[Stored data]
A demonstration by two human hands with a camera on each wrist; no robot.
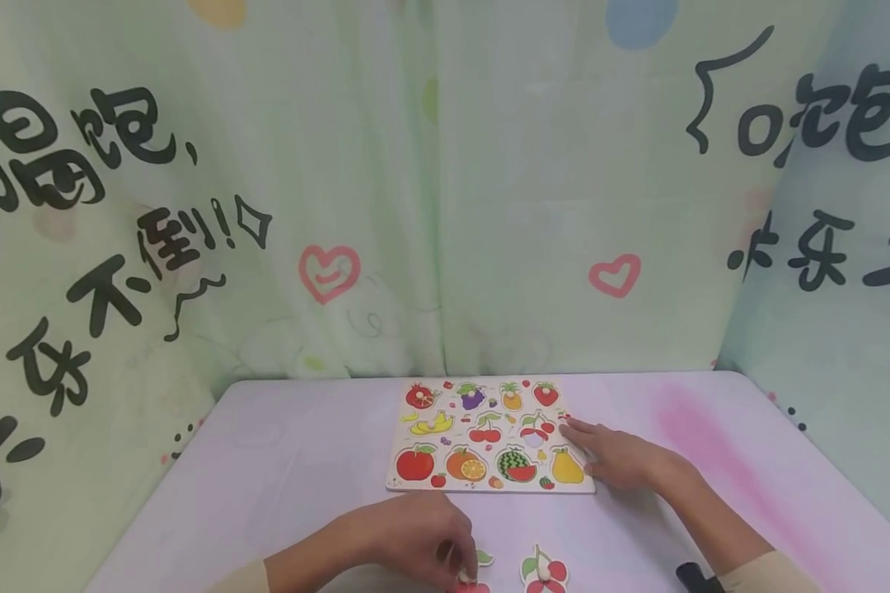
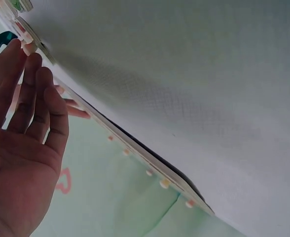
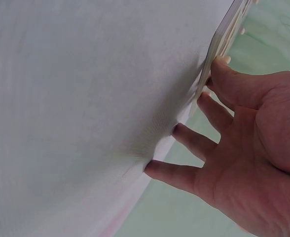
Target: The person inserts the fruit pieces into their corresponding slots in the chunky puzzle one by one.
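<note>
A wooden fruit puzzle board (image 1: 493, 487) lies flat at the back middle of the table, with fruit pictures in rows. My right hand (image 1: 630, 457) touches its right edge, thumb at the board and the other fingers spread and fairly straight; the right wrist view shows these fingertips (image 3: 152, 167) on the tabletop. In front of the board, my left hand (image 1: 419, 535) pinches a red fruit puzzle piece with a green leaf (image 1: 484, 558), mostly hidden behind the fingers. In the left wrist view its fingertips meet at a small knob (image 2: 29, 48). Beside it lies a cherry puzzle piece (image 1: 544, 572).
A pale tabletop (image 1: 297, 445) with a pink patch (image 1: 704, 428) surrounds the board. Printed curtains (image 1: 386, 165) stand behind and at both sides. A black object (image 1: 697, 578) is by the right sleeve.
</note>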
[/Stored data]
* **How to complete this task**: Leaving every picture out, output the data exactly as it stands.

* **Answer space**:
A demonstration by two human hands with a camera on each wrist; no robot.
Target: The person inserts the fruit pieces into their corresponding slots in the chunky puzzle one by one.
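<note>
A wooden fruit puzzle board (image 1: 493, 487) lies flat at the back middle of the table, with fruit pictures in rows. My right hand (image 1: 630, 457) touches its right edge, thumb at the board and the other fingers spread and fairly straight; the right wrist view shows these fingertips (image 3: 152, 167) on the tabletop. In front of the board, my left hand (image 1: 419, 535) pinches a red fruit puzzle piece with a green leaf (image 1: 484, 558), mostly hidden behind the fingers. In the left wrist view its fingertips meet at a small knob (image 2: 29, 48). Beside it lies a cherry puzzle piece (image 1: 544, 572).
A pale tabletop (image 1: 297, 445) with a pink patch (image 1: 704, 428) surrounds the board. Printed curtains (image 1: 386, 165) stand behind and at both sides. A black object (image 1: 697, 578) is by the right sleeve.
</note>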

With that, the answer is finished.